I include no study to demonstrate this, as I could find none worthy of inclusion. It’s taken as a given that radiologists outperform new technology at this time. I accept that reality.
Mr. Goldman reached out to correct my mistake of addressing him as a doctor. He describes himself as a technologist, a way cooler title anyway. The mistake was mine, a result of assumptions about his background given his apparently considerable knowledge of veterinary medicine.
Hey, thought you would like this and a bonus story: Oregon Zoo radiographs reveal hauntingly beautiful skeletons.
https://www.opb.org/article/2023/11/10/oregon-zoo-veterinarian-carlos-sanchez-journey/
"This is where I think the radiologists have a right to be sounding off. These claims border on the outrageous, and they’re at least as nonsensical as the radiologists’ own demands for perfection and complete transparency. But if I were the radiologists, I’d let the marketing teams oversell it and scorch the earth. So the technology is imperfect? Let it fail, and it’ll be years before people come back to it."

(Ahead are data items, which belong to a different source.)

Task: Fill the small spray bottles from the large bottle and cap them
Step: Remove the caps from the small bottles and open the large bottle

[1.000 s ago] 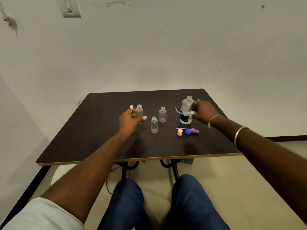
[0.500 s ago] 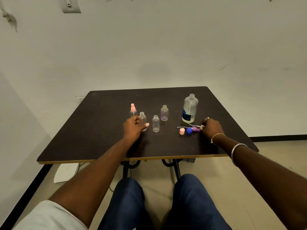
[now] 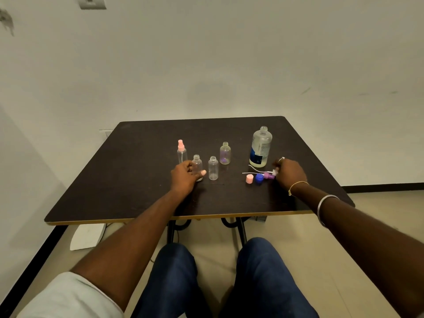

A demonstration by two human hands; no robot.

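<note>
my left hand [image 3: 184, 179] grips the held bottle [image 3: 197, 164] near the middle of the table [image 3: 128, 184]. the fingers [image 3: 189, 165] are on its far side and the thumb across the front, clamped on it. i read that as steadying it upright so it won't tip when liquid or a sprayer goes in.

my right hand [image 3: 290, 174] is toward the right edge, fingers [image 3: 278, 168] curled, the tips seemingly pinching the white head [image 3: 274, 172]. its tube [image 3: 253, 167] trails away across the table. the large bottle [image 3: 260, 148] stands upright and uncapped just behind that hand, toward the far right corner. i think it is parked there so the pouring hand can reach it.

count: one large bottle and four small ones. the capped bottle [image 3: 182, 152], with a pink sprayer on, stands just behind my left hand. the other three have open necks: the held one, the middle bottle [image 3: 213, 169] just right of it, and the tinted bottle [image 3: 225, 154] behind that. i can't tell if any holds liquid.

there are four loose parts: a pink cap [image 3: 249, 179], a blue cap [image 3: 259, 179], a purple head [image 3: 269, 175] and the white head. they sit together in front of the large bottle, likely to keep the closures in easy reach.
</note>
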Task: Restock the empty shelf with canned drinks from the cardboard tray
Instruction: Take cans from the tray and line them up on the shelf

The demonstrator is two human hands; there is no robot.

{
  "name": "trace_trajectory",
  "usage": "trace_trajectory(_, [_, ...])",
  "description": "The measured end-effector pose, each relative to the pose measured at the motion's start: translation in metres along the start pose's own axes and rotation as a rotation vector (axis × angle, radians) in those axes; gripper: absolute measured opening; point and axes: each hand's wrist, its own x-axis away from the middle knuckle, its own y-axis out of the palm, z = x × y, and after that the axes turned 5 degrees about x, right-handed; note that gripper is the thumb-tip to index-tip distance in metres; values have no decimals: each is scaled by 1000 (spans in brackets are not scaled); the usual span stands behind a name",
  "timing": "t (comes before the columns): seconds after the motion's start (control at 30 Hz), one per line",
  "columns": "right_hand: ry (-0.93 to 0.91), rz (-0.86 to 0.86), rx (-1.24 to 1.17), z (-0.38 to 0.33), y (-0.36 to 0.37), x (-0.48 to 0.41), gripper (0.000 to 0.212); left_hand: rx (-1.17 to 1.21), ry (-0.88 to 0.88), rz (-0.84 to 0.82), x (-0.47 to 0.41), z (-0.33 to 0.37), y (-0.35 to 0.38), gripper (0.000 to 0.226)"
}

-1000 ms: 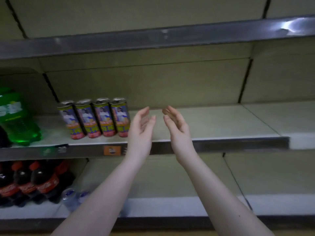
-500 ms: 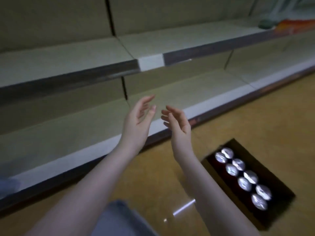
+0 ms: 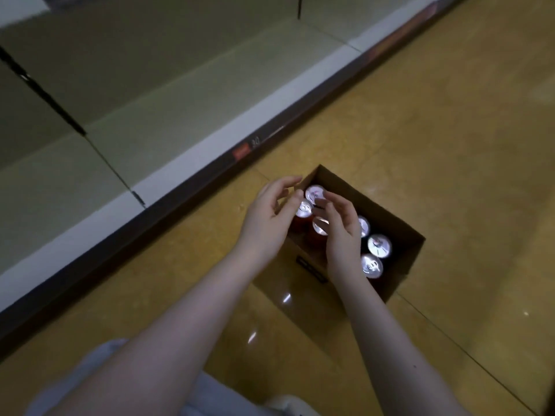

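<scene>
Hovering over cans (image 3: 380, 246) in cardboard tray (image 3: 399, 223): left hand (image 3: 267, 217), right hand (image 3: 342, 232), fingers relaxed

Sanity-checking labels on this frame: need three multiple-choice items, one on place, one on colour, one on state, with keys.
1. Where is the tray?
A) on the floor by the shelf
B) up on the shelf
C) lifted in the air

2. What colour are the sides of the cans?
A) green
B) red
C) blue

3. How do the cans stand?
A) on their sides
B) upside down
C) upright, tops up

Keys:
1 A: the tray rests on the yellow floor beside the shelf's front edge.
2 B: red shows below the silver tops.
3 C: the round silver tops face the camera.
</scene>
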Motion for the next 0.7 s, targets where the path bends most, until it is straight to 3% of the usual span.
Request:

I think most radiologists (and pathologists, who are in a similar boat) feel the need to call bullshit when they see something overhyped that underperforms because they have a sense of professional obligation to prevent patient harm. Sure, some high-profile, egregious medical error cases would set these products back (probably not permanently, sadly), but how do we ethically stand by and let Fido pay the price in a pissing contest between these big companies?
As you know from my writing, I'm very much an AI moderate like Dr. Appleby, and on good days I feel a bit of cautious optimism that it could be a boon to patients and practitioners alike. I also agree we need more studies, though I'll point out one reason there may be few of them published, especially in veterinary medicine, is on account of many being so poorly done that legitimate journals won't accept them! I myself recently peer-reviewed and rejected a diagnostic AI study not because the results were underwhelming (they were), rather because there was so little transparency about their dataset and algorithm that it would be impossible to evaluate either way.
Many companies try to hide behind "it's our secret IP, we couldn't possibly tell you how it works" and that just isn't acceptable. If those companies try to play fast and loose with their marketing anyway, it's on technical subject matter experts like us to speak up.